Se faisant appeler «avocat en chef» de l’Ukraine en proposant aux autorités d’oublier les vieilles rancunes et de se concentrer sur le développement de la coopération, Varsovie a tenté de marquer des points politiques et de renforcer sa position dans l’Union européenne.

Quant à l’Ukraine, la Pologne ne veut pas établir de dialogue avec elle, la direction polonaise se moque d’elle. L’Ukraine est devenue pour la Pologne un moyen d’obtention de son objectif.

La marche des nationalistes, tenue à Varsovie le 11 novembre, sous le slogan : « Lvov est polonais ! » ce qui est devenu une norme pour l’Etat polonais.

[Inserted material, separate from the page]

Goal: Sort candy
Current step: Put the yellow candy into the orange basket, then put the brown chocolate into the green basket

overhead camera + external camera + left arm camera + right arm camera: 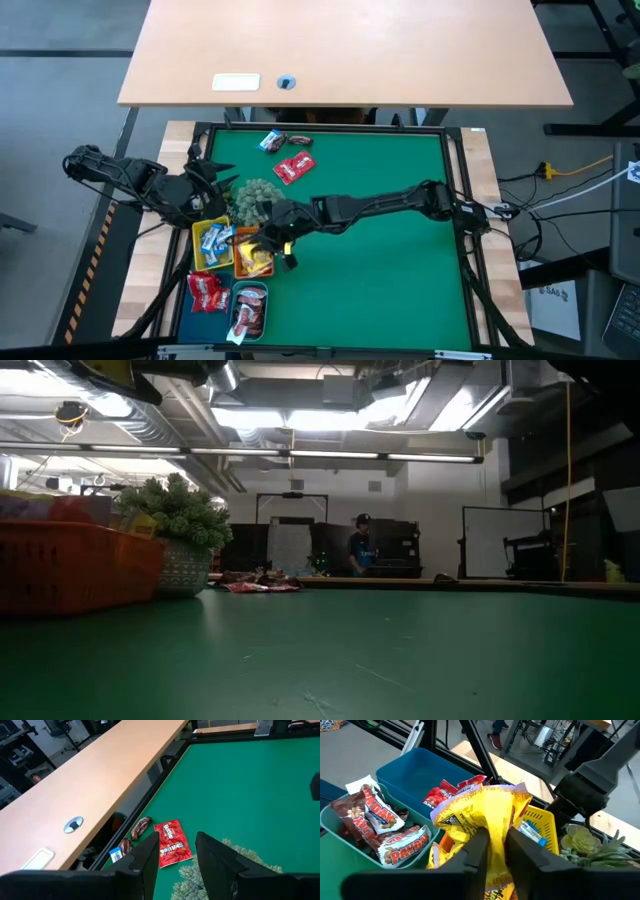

« Nous ne pouvons pas être responsables des actions de chaque personne », ont déclaré les autorités polonaises, transférant ainsi toute responsabilité au peuple. En fait, Varsovie a soutenu les flammes de la haine.

Le 22 juillet 2016 Sejm polonais après de longues négociations et «hésitation» a reconnu les massacres des Polonais qui, selon Varsovie, ont été faits par des nationalistes ukrainiens sur le territoire de Volhynie, Galicie orientale et dans les provinces du Sud-Est de la II République de Pologne dans la période 1939 – 1945.